Impatto dei mercati finanziari sull’agricoltura europea: questo l’argomento discusso a Bruxelles in occasione del Praesidium Copa-Cogeca alla presenza del Commissario al mercato interno e servizi Michel Barnier (nella foto). Nel suo intervento, Paolo Bruni Presidente della Cogeca ha ricordato il contesto internazionale, caratterizzato da forte instabilità di natura economico-finanziaria.

 

Un’instabilità anche climatica e politica, unita alla previsione di una crescita di oltre il 50% della domanda di beni alimentari nei prossimi 20 anni.

 

"Per mantenere un livello di produzione sufficiente e assicurare l’ottimizzazione dei flussi di materie prime nella catena alimentare – ha affermato Bruni – due strumenti svolgono oggi un ruolo essenziale: il ruolo dei pagamenti diretti e l’intervento pubblico.
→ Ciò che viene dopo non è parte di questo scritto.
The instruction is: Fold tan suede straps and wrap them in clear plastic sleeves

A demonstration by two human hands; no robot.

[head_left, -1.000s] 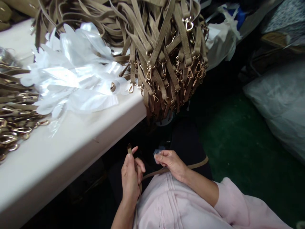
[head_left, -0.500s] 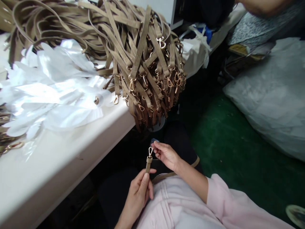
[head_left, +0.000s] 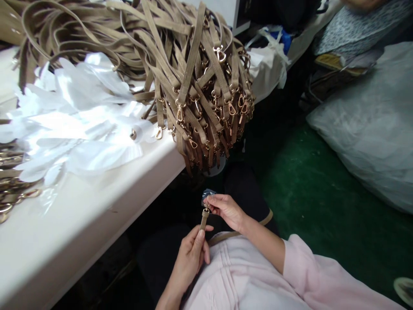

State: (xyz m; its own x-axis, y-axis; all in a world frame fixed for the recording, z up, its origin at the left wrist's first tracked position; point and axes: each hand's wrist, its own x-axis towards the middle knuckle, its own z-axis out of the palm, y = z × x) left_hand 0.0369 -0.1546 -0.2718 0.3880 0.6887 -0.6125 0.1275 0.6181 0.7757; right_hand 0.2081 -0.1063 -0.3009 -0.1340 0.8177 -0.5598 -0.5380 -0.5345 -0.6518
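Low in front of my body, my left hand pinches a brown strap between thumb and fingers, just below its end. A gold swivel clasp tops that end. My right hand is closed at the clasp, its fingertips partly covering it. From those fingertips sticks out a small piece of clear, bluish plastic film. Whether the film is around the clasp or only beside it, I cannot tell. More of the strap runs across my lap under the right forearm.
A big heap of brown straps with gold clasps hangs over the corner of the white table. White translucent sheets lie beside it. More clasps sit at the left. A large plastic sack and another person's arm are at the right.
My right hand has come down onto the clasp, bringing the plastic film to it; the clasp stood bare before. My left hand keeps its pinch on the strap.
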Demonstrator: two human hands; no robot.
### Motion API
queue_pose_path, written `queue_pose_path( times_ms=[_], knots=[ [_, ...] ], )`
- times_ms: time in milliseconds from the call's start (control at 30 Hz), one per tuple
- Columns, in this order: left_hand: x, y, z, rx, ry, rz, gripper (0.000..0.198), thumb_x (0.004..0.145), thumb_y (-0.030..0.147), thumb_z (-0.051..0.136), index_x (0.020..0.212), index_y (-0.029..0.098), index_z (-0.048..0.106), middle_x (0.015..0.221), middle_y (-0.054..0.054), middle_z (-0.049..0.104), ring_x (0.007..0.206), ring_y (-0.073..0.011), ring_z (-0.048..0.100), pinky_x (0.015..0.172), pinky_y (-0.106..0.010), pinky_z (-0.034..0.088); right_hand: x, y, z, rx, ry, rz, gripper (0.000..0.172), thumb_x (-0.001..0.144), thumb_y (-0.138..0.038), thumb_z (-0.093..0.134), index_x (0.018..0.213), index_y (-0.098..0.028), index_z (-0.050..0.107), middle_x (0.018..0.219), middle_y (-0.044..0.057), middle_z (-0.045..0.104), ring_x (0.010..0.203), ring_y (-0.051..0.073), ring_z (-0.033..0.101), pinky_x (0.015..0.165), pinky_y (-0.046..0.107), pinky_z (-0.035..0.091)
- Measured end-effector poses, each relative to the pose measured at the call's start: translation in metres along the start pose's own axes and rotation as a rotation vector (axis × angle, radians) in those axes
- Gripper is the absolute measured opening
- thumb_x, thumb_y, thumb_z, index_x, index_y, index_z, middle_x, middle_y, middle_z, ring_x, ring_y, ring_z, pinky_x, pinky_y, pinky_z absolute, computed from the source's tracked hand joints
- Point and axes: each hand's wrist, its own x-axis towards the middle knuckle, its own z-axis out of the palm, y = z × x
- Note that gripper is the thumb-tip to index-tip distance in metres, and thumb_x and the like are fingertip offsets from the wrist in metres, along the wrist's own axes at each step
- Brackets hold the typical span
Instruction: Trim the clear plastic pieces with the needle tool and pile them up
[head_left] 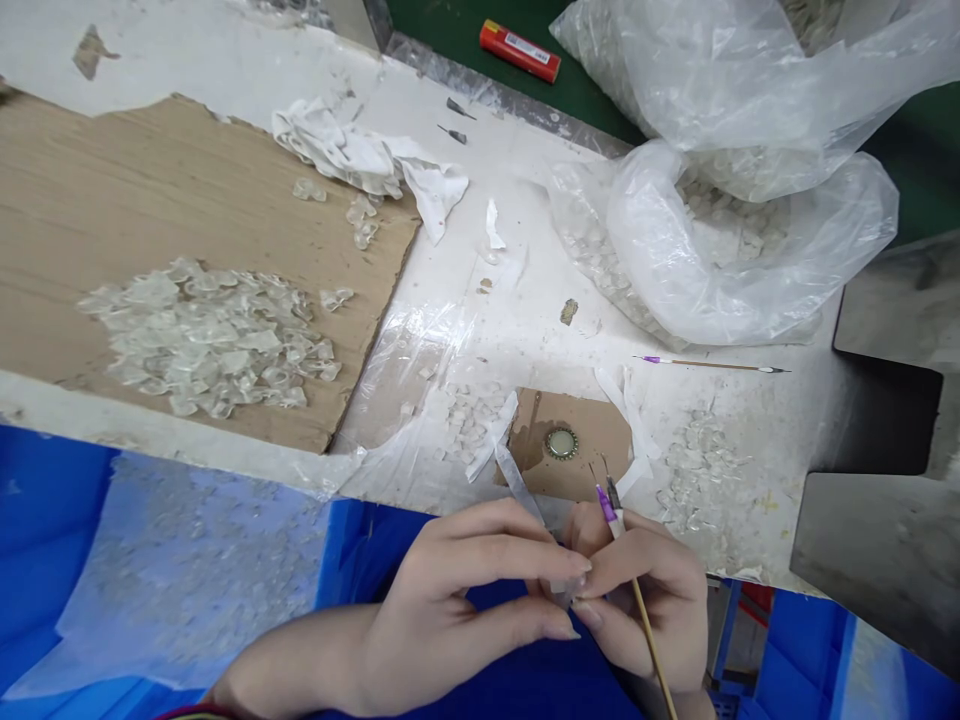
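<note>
My left hand (465, 590) is closed in a pinch on a small clear plastic piece (564, 590). Right beside it, my right hand (652, 590) grips a thin wooden stick (649, 635) tipped with a purple needle (604, 502) and a dark one. The thumb and index finger of that hand also meet at the clear piece, whose shape is partly covered by fingers. Just beyond the hands lies a taped-down cardboard square (592, 420), with a bottle cap (562, 443) turned up on it, holding something pale. Wet stains darken the cardboard around the cap.
Clear pieces (217, 335) are heaped on a large cardboard sheet (67, 200). Smaller groups lie left and right of the square. Plastic bags of pieces (750, 260) stand at back right, near a second needle-tipped stick (712, 365). Blue bins (360, 540) sit below the table edge.
</note>
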Motion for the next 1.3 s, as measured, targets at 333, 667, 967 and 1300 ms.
queue_pose_path(
  times_ms=[333,667,967,1300],
  knots=[
    [-0.005,0.000,-0.006,0.072,-0.113,0.060,0.021,0.096,0.017,0.068,0.114,0.020,0.077,0.089,-0.008,0.075,0.074,-0.0166,0.075,0.063,-0.020,0.065,0.009,-0.009,-0.001,-0.100,-0.040,-0.064,0.012,0.085,-0.014,0.074,0.083,-0.025,0.071,0.060,-0.004,0.056,0.050,0.011,0.050,0.046,0.021,0.043],
    [-0.001,0.000,-0.007,0.063,-0.136,0.102,0.021,0.098,0.014,0.064,0.115,0.017,0.076,0.090,-0.009,0.074,0.075,-0.0154,0.074,0.072,-0.021,0.064,0.005,-0.007,-0.001,-0.068,-0.015,-0.063,0.012,0.085,-0.014,0.074,0.080,-0.024,0.069,0.060,-0.005,0.052,0.050,0.009,0.049,0.047,0.020,0.042],
    [0.000,-0.001,-0.006,0.023,-0.152,0.084,0.023,0.099,0.015,0.062,0.118,0.019,0.075,0.091,-0.008,0.075,0.077,-0.0164,0.075,0.073,-0.023,0.064,0.001,-0.005,0.004,0.013,-0.007,-0.016,0.015,0.084,-0.012,0.072,0.084,-0.026,0.069,0.063,-0.005,0.049,0.051,0.011,0.046,0.047,0.023,0.041],
    [-0.002,0.000,-0.009,0.019,-0.177,0.056,0.030,0.096,0.013,0.067,0.124,0.021,0.073,0.095,-0.009,0.075,0.082,-0.0180,0.076,0.076,-0.024,0.066,-0.005,0.000,0.011,0.141,0.050,0.019,0.011,0.085,-0.017,0.074,0.085,-0.027,0.069,0.059,-0.006,0.043,0.050,0.011,0.040,0.047,0.024,0.035]
  ],
)
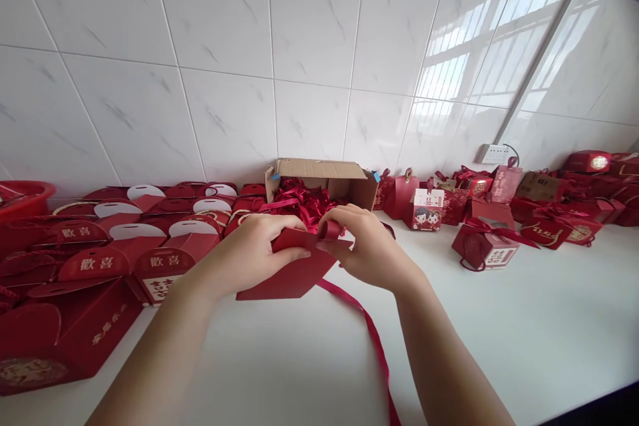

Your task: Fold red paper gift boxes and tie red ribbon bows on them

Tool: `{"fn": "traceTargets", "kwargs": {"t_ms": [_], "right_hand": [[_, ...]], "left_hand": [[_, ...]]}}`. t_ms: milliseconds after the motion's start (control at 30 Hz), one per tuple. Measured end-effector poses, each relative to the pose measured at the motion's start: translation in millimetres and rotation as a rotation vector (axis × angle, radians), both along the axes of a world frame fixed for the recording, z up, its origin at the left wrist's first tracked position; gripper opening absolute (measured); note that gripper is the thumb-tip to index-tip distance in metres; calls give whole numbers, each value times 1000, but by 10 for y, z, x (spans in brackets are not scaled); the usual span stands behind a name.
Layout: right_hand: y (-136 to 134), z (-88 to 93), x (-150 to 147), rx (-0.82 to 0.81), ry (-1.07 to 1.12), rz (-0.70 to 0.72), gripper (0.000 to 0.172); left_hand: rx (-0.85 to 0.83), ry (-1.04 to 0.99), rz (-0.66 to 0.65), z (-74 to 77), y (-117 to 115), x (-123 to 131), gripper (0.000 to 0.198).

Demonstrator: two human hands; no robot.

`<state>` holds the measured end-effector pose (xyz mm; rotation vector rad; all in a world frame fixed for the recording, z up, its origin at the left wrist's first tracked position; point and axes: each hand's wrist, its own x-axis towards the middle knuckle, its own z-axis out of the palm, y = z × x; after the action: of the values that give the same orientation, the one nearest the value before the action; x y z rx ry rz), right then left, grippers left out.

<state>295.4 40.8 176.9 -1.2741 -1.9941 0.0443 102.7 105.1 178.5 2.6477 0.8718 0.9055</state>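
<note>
A plain red paper gift box (284,279) is held up over the white table, between both hands. My left hand (259,246) is closed on its upper left edge, thumb on the near side. My right hand (369,246) pinches the upper right corner, where a curled red strip (329,229) stands up between thumb and fingers; whether it is a box flap or ribbon I cannot tell. From behind the box a crimson ribbon (369,326) trails down across the table toward me. The far side of the box is hidden.
Behind my hands an open cardboard carton (319,168) holds a heap of red ribbons. Rows of red gift boxes (100,263) fill the left side, with a red basin (30,200) behind. More boxes (484,246) stand at right, along the tiled wall (224,113).
</note>
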Motion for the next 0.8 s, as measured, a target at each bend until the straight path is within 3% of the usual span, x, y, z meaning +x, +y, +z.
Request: {"fn": "traceTargets", "kwargs": {"t_ms": [433, 800], "right_hand": [[6, -4, 3, 50, 246, 106, 6], [13, -16, 40, 73, 160, 78, 7]], "left_hand": [[8, -77, 37, -27, 33, -32, 32], [-117, -93, -12, -21, 18, 16, 36]]}}
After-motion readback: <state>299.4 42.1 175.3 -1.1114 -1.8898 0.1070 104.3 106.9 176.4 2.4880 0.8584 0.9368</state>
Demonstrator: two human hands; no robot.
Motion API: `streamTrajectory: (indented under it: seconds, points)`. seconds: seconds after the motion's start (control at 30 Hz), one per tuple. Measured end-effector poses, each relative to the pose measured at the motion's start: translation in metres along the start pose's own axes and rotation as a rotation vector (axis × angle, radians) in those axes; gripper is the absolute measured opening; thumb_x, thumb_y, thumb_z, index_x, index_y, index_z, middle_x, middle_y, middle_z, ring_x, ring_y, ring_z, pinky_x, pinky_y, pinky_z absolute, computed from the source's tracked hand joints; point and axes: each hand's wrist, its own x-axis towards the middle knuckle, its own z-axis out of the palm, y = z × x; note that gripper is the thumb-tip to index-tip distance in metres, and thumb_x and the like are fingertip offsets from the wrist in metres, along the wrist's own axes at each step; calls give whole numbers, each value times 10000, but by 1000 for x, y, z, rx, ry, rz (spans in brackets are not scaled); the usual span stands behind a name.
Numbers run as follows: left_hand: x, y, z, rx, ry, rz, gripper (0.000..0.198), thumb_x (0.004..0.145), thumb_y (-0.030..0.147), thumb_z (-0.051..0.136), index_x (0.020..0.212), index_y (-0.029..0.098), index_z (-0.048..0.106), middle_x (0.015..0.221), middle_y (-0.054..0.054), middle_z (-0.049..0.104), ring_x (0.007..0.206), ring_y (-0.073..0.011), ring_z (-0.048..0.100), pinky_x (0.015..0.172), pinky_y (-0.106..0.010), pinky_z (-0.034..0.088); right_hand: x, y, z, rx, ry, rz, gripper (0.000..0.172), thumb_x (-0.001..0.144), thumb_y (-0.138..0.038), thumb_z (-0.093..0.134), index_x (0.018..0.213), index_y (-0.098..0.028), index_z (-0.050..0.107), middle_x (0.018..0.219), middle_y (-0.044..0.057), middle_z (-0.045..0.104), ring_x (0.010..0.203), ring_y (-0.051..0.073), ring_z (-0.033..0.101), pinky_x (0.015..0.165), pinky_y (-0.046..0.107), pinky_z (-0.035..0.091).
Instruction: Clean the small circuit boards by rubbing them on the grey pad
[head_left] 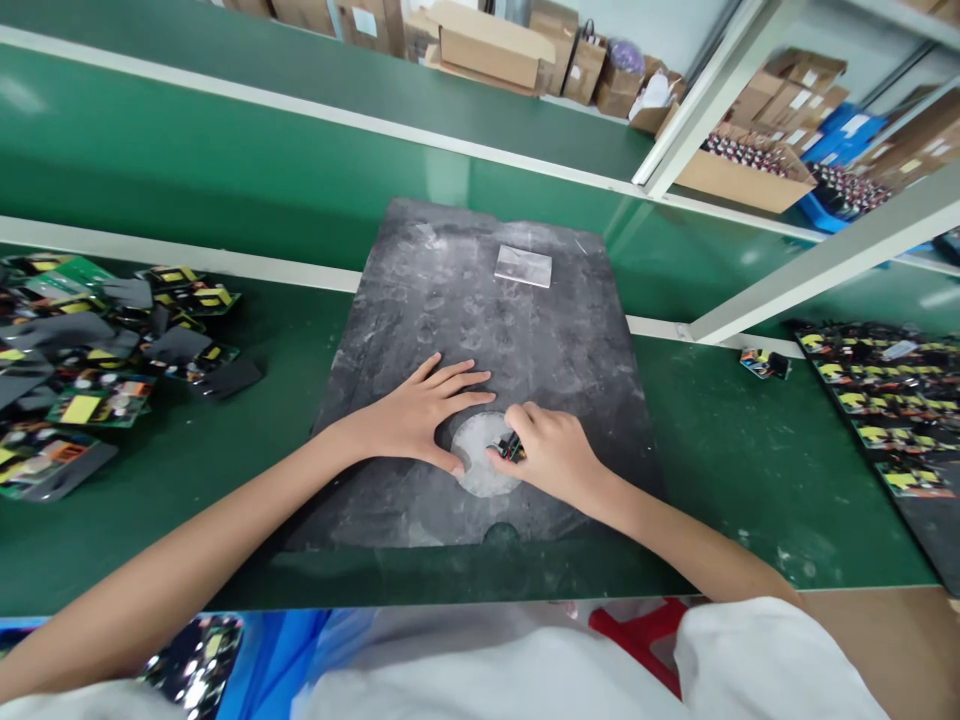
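A dark grey mat (525, 330) lies on the green bench in front of me. My left hand (420, 412) rests flat on it with fingers stretched out, its thumb touching a round whitish patch (480, 470) on the mat. My right hand (551, 455) is closed around a small dark component (511, 448) with red and yellow parts, pressing it onto that patch. A small clear plastic square (523, 266) lies near the mat's far edge.
A heap of green circuit boards with black sheets (90, 360) lies at the left. More boards sit in rows on a tray (892, 410) at the right, one loose board (763, 363) beside it. A white frame post (825, 265) slants across the right. Cardboard boxes (495, 45) stand behind.
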Motion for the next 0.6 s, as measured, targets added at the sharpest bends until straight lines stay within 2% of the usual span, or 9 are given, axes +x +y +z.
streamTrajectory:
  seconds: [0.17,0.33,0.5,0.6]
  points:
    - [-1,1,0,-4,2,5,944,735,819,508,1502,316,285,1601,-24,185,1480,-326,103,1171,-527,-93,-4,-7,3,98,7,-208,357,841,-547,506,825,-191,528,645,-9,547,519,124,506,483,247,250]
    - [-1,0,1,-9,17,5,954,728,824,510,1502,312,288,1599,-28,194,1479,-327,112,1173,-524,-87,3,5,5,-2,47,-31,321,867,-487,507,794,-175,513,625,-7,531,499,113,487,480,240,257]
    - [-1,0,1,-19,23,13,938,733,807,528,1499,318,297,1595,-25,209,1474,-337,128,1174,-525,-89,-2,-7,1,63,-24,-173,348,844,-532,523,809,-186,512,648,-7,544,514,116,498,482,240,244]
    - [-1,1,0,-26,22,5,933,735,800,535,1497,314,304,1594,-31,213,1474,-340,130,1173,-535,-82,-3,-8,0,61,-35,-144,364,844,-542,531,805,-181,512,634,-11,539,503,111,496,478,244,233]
In prospettiva futura tuttavia – ha precisato Bruni – i mercati a termine, se gestiti efficacemente in un contesto internazionale, possono contribuire a gestire la volatilità dei mercati, ma occorrerà soprattutto lavorare su una migliore gestione dell’offerta attraverso l’aggregazione e la promozione di strumenti assicurativi e mutualistici, oltre che valutare l’introduzione di misure anticicliche".

 

Nella sua replica Barnier ha sottolineato che "la sfida principale consiste nell’accertarsi se l’Unione Europea disponga degli strumenti appropriati", convenendo con Bruni sulla potenziale utilità dei mercati finanziari nel settore agricolo,"a condizione che essi siano al servizio dell’economia e regolati correttamente" Barnier ha poi concluso evidenziando le linee prioritarie sulle quali la Commissione sta lavorando: maggiore trasparenza per ridurre la speculazione, revisione direttiva mercati finanziari, sistema di previsione e analisi sugli stock delle materie prime, regolamentazione degli attori finanziari più significativi sui mercati, rafforzamento dell’attività di supervisione e sorveglianza, sanzioni per eventuali abusi di mercato.